Danielle Wood must help undo GST deal


News, Taxation, The Australian Economy | 30th November 2023

The Australian Financial Review has published an op-ed from me on the changes to the arrangements for distributing the revenue from the GST among the states and territories imposed by the Morrison Government in 2018 (with the support of the then Labor Opposition) – something which I regard as one of the worst public policy decisions of the last 25 years.

Good luck to State Treasurers in their quest to have the ‘no-worse-off’ guarantee extended beyond its currently-scheduled expiry in 2026-27 , at their meeting with Jim Chalmers on Friday. But that of course would mean that Federal taxpayers will continue to be on the hook for ensuring that the citizens of Australia’s richest state, with a per capita gross state product 60% above the national average, enjoy lower state taxes and better public services than their fellow Australians living in the eastern states and territories.


The appointment of former Grattan Institute CEO Danielle Wood as chairwoman of the Productivity Commission is an inspired choice. In her new role, Wood can help undo what I regard as one of the worst public policy decisions of the 21st century.

This is the changes to the GST revenue-sharing arrangements imposed by the Morrison government in 2019 to bolster its chances of retaining House of Representatives seats from Western Australia, and which Labor supported to bolster its chances of forming government after last year’s election.

Danielle Wood is on the record as supporting an end to WA’s GST deal.  Alex Ellinghausen

Those changes involved trashing the horizontal fiscal equalisation (HFE) principle which had underpinned the allocation of “general purpose” (that is, “untied”) moneys flowing from the federal government to the states and territories since 1936.

The principle is that such moneys should be distributed among the states and territories to enable each of them to provide the same range and quality of public services if they made a similar effort to raise revenues from their own sources.

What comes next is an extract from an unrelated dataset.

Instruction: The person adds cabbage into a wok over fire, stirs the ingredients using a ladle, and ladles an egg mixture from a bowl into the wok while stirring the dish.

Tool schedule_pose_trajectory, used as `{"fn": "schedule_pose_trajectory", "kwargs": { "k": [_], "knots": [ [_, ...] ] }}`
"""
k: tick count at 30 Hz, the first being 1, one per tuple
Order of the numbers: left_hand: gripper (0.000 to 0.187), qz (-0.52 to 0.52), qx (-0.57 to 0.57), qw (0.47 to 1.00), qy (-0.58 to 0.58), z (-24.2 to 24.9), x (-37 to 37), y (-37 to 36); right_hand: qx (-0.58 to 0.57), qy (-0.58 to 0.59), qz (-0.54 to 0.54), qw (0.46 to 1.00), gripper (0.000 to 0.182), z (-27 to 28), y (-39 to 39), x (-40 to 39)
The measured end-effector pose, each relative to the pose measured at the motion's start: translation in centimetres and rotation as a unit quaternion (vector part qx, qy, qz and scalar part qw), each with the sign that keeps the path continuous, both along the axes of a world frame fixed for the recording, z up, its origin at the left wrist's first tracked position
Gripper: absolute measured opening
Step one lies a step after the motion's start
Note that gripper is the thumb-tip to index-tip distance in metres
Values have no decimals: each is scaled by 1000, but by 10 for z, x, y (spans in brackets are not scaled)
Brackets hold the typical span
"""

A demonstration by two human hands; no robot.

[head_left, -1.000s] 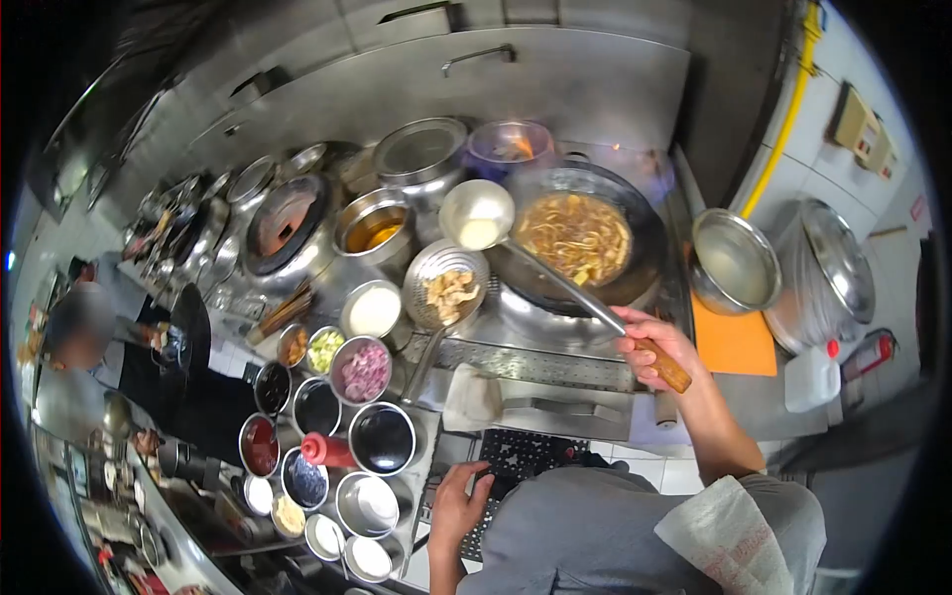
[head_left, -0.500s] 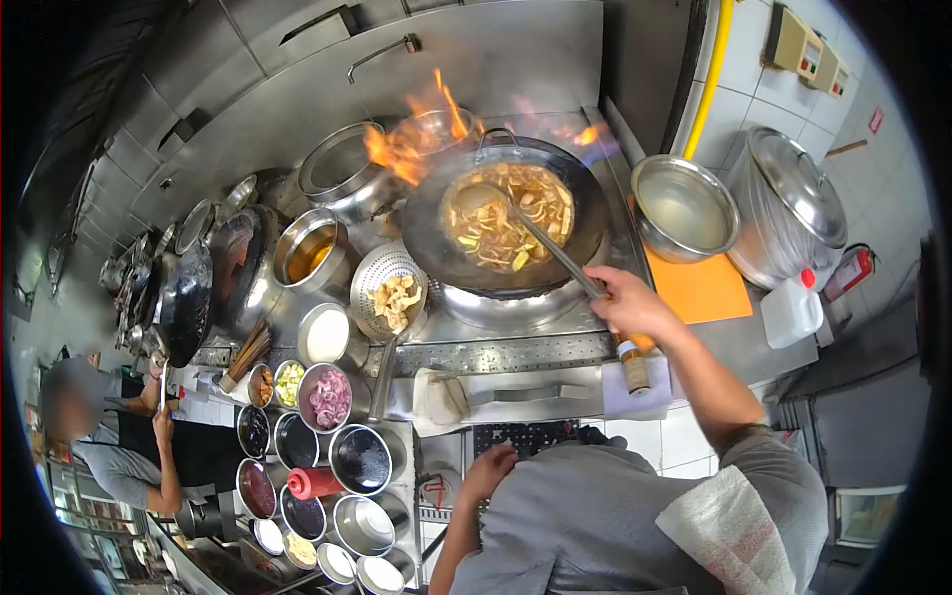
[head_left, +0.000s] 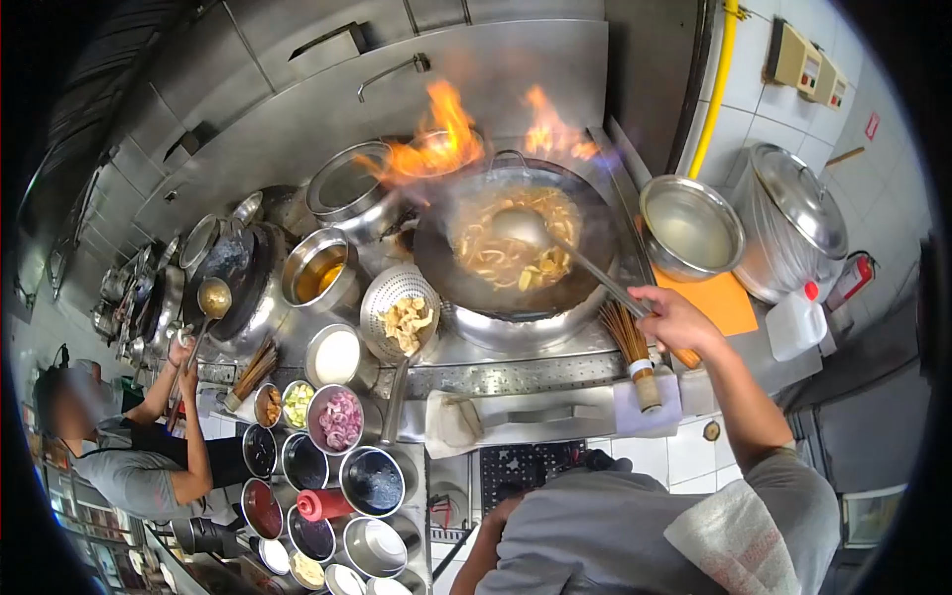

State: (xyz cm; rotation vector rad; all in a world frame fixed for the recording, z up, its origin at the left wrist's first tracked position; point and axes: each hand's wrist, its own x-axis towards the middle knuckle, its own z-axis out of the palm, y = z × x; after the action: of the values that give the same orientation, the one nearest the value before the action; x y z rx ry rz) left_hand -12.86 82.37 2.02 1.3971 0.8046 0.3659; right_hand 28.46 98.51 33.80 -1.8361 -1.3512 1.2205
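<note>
My right hand (head_left: 680, 319) is wrapped round the handle of a long steel ladle (head_left: 520, 228). The ladle's bowl sits over the middle of the wok (head_left: 436, 273), among noodle-like strips in brown broth (head_left: 496, 266) with steam rising. Close to my waist is my left hand (head_left: 502, 514), its fingers hidden by my body. Left of the wok, a perforated strainer (head_left: 377, 302) holds pale fried pieces (head_left: 408, 323). A bamboo brush (head_left: 629, 342) lies below my right hand on a folded cloth (head_left: 650, 409).
Tall flames (head_left: 436, 144) burn behind the wok. Pots of oil (head_left: 315, 273) and white liquid (head_left: 335, 357) stand left, above tins of red onion (head_left: 339, 420) and sauces. At right is a steel bowl (head_left: 691, 226). A co-worker (head_left: 149, 456) holds another ladle (head_left: 214, 297) at far left.
The ladle has shifted right within the wok and my right hand has moved right and slightly down. Flames have grown. My left hand has drawn in behind my body. The co-worker's wok is lowered.
</note>
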Motion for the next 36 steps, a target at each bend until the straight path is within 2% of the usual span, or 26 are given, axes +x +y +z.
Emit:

This long-standing principle is, together with Australia’s national income tax and social security systems, an important reason why the differences in material living standards between the richest and poorest states are considerably smaller than those between the richest and poorest states, provinces, Länder or cantons in other federations.

These changes followed a PC inquiry into the long-standing system of HFE commissioned by Scott Morrison, with terms of reference which appeared as if they had been drafted by the WA Treasury.

This inquiry was conducted in a very un-PC-like fashion, with scant regard paid to the evidence presented to it before and after the publication of its preliminary report.

In particular, like the previous inquiry into HFE conducted by Nick Greiner and John Brumby, it was unable to find any evidence to support the assertion that the long-standing arrangements acted as a disincentive for states and territories to pursue productivity-enhancing reforms (for fear that to do so might adversely affect their GST shares).

But whereas Greiner and Brumby had the intellectual integrity to acknowledge that the argument they had both put while serving as premiers of NSW and Victoria, respectively, had no evidentiary basis, the PC asserted that “absence of evidence does not imply evidence of absence”.

This was the same logic that George W. Bush, Tony Blair and John Howard used to justify the 2004 invasion of Iraq, despite the repeated inability of UN weapons inspectors to find any evidence that Saddam Hussein possessed weapons of mass destruction (as, it turned out, he didn’t).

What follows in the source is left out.